Patch Your EC2 Instances Automatically using Systems Manager and Terraform

11 min readDec 5, 2023

Overview

It’s nearing the end of the year and you know what that means. A new article!

This article is part of the Advent Calendar 2023 series for Akatsuki Games’. In case you’re interested, the previous article in this series was on ‘A New Year’s gift lottery machine using Raspberry Pi Pico’ by Eichi Ito (It’s in Japanese so please use auto-translate!)

Monitoring your instances for any security flaws due to outdated binaries and keeping them patched and up to date is very important. Linux already has several built-in tools to do this and many of you probably run scheduled cron tasks to do this already

Today we’ll be exploring AWS Patch Manager which lets us automate patching using the AWS ecosystem. This allows us to integrate it with other AWS products such as Cloudwatch, SNS etc giving you more flexibility and also allows you to target instance fleets without having to directly modify the instances themselves

As always, let’s skip the filler and jump right into the main story!

What we’ll do

We’ll create an EC2 instance and use AWS SSM (Systems Manager) Patch Manager to automatically apply security patches to the instance on a schedule
We’ll have a mechanism to only target specific instances
We’ll send the outputs to Cloudwatch for auditing and debugging purposes
We’ll also auto update the SSM agent
We’ll create the entire infrastructure in Terraform so that it’s reproducible and easy to maintain in future

Prerequisites

Before we start here are some prerequisites for those following along

Knowledge

Knowledge of Terraform
Working knowledge of AWS (but any another cloud provider is fine too)
Bonus - an open mind :)

Tools

Terraform
An AWS account and AWS CLI
Your favourite IDE or a Text Editor

Note you’ll be charged for any resources you create! So if you’re following along please remember to delete unneeded resources later!

If you want to skip all the explanation and just see the code, the complete project can be found on GitHub

I’ll be using a local state but the GitHub project contains a backend.tf file that you can uncomment and modify to save your state to S3 along with state locking

Let’s start!

Setup

I’ve already explained setting up Terraform and AWS CLI in my previous articles but I’ll summarize the steps again in case this is your first time

You can skip this section if you already have the Terraform and the AWS CLI setup

Terraform

I’ll be using tfenv to manage Terraform installations. It‘s a Terraform version manager that easily allows you to install and switch between Terraform versions so I highly recommend it.
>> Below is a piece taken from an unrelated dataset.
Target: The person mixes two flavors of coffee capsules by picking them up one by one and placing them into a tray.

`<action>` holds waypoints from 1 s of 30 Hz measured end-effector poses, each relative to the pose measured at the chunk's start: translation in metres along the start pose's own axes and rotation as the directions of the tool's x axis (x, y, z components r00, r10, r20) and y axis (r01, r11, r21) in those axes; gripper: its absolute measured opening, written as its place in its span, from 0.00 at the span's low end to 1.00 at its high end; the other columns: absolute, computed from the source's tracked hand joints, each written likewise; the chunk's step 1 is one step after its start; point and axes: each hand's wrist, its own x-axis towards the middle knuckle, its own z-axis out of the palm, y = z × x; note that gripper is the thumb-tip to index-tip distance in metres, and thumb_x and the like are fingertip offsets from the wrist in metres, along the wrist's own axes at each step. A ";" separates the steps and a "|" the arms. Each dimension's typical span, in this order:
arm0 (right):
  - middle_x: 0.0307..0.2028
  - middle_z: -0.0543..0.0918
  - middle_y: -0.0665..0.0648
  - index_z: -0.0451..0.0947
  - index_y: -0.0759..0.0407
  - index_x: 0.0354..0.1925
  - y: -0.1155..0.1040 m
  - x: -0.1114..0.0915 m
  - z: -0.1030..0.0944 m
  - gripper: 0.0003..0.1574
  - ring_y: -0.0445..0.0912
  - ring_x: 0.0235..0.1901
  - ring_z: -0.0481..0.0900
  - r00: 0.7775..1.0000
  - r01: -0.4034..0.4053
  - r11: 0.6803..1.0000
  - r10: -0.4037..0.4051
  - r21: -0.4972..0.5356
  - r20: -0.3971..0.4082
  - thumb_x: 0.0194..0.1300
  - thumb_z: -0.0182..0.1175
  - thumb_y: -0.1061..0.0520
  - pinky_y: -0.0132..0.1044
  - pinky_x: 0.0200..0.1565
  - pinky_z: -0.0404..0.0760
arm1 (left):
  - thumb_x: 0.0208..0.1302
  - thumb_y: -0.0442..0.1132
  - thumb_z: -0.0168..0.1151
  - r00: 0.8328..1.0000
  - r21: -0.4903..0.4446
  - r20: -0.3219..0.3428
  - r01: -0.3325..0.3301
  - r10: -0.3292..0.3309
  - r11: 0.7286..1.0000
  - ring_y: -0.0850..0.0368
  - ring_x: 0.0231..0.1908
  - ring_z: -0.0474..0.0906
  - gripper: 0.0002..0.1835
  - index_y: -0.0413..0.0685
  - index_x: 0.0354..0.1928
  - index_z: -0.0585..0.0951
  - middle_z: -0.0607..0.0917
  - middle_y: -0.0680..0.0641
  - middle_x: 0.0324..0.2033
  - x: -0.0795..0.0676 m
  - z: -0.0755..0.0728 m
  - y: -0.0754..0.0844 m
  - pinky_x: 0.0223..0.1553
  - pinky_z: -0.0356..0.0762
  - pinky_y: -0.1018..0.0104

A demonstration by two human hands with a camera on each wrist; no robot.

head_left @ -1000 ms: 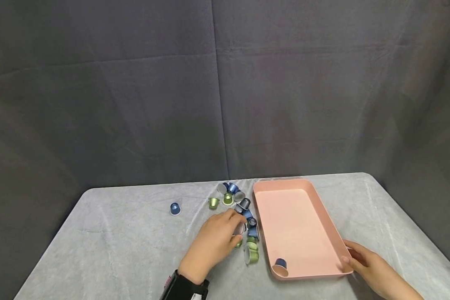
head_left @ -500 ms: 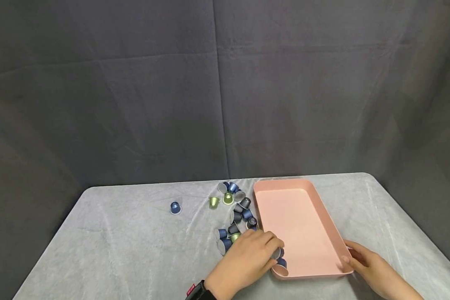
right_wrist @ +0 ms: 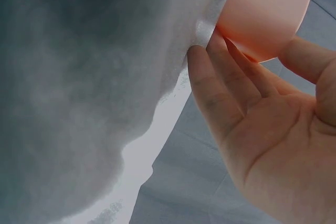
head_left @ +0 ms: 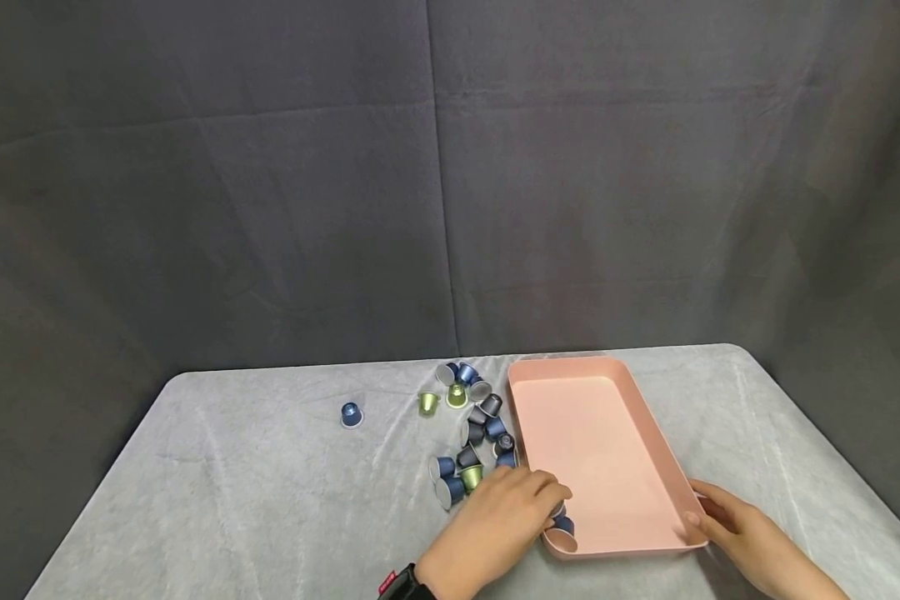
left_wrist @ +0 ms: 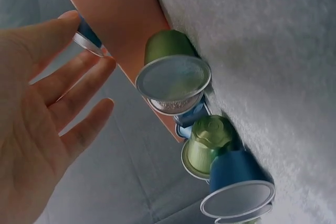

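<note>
My left hand point(head_left: 498, 523) reaches over the near-left corner of the pink tray point(head_left: 596, 442). In the left wrist view, its thumb and fingertips pinch a blue coffee capsule point(left_wrist: 88, 38) with a silver rim. Just below those fingers, another blue capsule point(head_left: 562, 535) lies inside that corner of the tray. My right hand point(head_left: 753, 537) grips the tray's near-right corner, thumb over the rim and fingers along the outer side. In the left wrist view, a green capsule point(left_wrist: 170, 51) stands outside the tray wall, near the left hand.
Several blue, green and dark capsules are scattered along the tray's left side, including a green one point(head_left: 472, 477) and a blue one point(head_left: 450, 491) by the left hand. One blue capsule point(head_left: 351, 415) lies alone farther left. A grey cloth point(head_left: 255, 483) covers the table.
My left hand has moved right from the scattered capsules to the tray's near-left corner, carrying a capsule. Over the last half second it has barely shifted. The right hand stays on the tray.
</note>
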 end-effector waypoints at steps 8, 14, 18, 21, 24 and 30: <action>0.54 0.81 0.67 0.66 0.71 0.66 0.000 -0.001 -0.001 0.32 0.35 0.45 0.77 1.000 -0.005 1.000 0.005 -0.010 -0.010 0.75 0.55 0.51 0.31 0.42 0.78 | 0.60 0.46 0.70 1.000 0.011 0.003 -0.009 0.009 1.000 0.65 0.48 0.78 0.16 0.60 0.51 0.83 0.83 0.59 0.46 0.001 0.001 0.002 0.46 0.73 0.72; 0.55 0.80 0.67 0.65 0.72 0.67 0.001 0.001 -0.001 0.34 0.39 0.47 0.78 1.000 -0.024 1.000 0.024 -0.006 0.013 0.75 0.54 0.50 0.31 0.42 0.79 | 0.61 0.46 0.71 1.000 -0.004 0.025 0.001 -0.001 1.000 0.64 0.49 0.78 0.17 0.61 0.53 0.83 0.83 0.60 0.49 0.000 -0.001 0.003 0.47 0.73 0.71; 0.54 0.81 0.67 0.65 0.72 0.67 0.002 0.001 0.000 0.33 0.37 0.47 0.77 1.000 -0.017 1.000 0.017 -0.001 0.003 0.75 0.54 0.50 0.31 0.42 0.79 | 0.60 0.44 0.71 1.000 0.015 -0.006 0.004 -0.004 1.000 0.65 0.49 0.79 0.17 0.61 0.52 0.83 0.83 0.60 0.49 0.000 0.000 0.003 0.45 0.72 0.71; 0.53 0.81 0.67 0.66 0.72 0.66 0.002 0.000 0.001 0.32 0.34 0.45 0.77 1.000 -0.010 1.000 0.010 0.007 -0.010 0.75 0.55 0.51 0.31 0.41 0.79 | 0.60 0.43 0.71 1.000 0.029 -0.007 0.006 -0.006 1.000 0.65 0.49 0.78 0.17 0.61 0.52 0.82 0.83 0.60 0.49 0.000 0.000 0.003 0.45 0.72 0.71; 0.53 0.81 0.66 0.66 0.71 0.66 0.002 -0.001 0.003 0.31 0.32 0.45 0.76 0.999 0.012 1.000 -0.012 0.023 -0.030 0.74 0.56 0.53 0.30 0.42 0.78 | 0.60 0.44 0.71 1.000 0.033 0.000 0.014 -0.014 0.999 0.64 0.49 0.78 0.17 0.61 0.52 0.82 0.83 0.60 0.49 0.000 -0.001 0.001 0.47 0.72 0.70; 0.53 0.82 0.63 0.66 0.70 0.67 0.001 -0.005 0.004 0.30 0.28 0.44 0.74 0.998 0.048 0.998 -0.046 0.051 -0.046 0.74 0.56 0.55 0.29 0.42 0.77 | 0.61 0.46 0.71 0.998 0.013 0.019 0.052 -0.052 0.999 0.64 0.50 0.78 0.17 0.60 0.53 0.82 0.83 0.60 0.49 0.000 -0.006 -0.005 0.51 0.74 0.67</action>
It’s not required however so if you don’t want to use it, please install Terraform directly

I specify the Terraform version I want to use by specifying it in the .terraform-version file and tfenv automatically installs it and sets it as the default for the project

# .terraform-version file
1.6.5

$ terraform --version
Terraform v1.6.5

AWS CLI

Install the latest AWS CLI and configure your credentials

$ aws configure

You’ll be asked for your AWS Access Key ID and Secret Access Key, which you’ll find here

Verify your credentials are setup correctly

$ aws sts get-caller-identity
{
    "Account": "123456789012", 
    "UserId": "AR#####:#####", 
    "Arn": "arn:aws:sts::123456789012:assumed-role/role-name/role-session-name"
}

If you get an error at this point, your credentials are not configured correctly so I’d recommend checking out the AWS documentation for more information

Providers and Versions

Create a directory to store all your terraform files (I’ll refer to this as the project directory from now on) and create a providers.tf file and add the terraform and provider version constraints

terraform {
  required_version = "~> 1.0"

  required_providers {
    aws = "~> 5.0"
  }
}

Next let’s initialise Terraform inside the project directory.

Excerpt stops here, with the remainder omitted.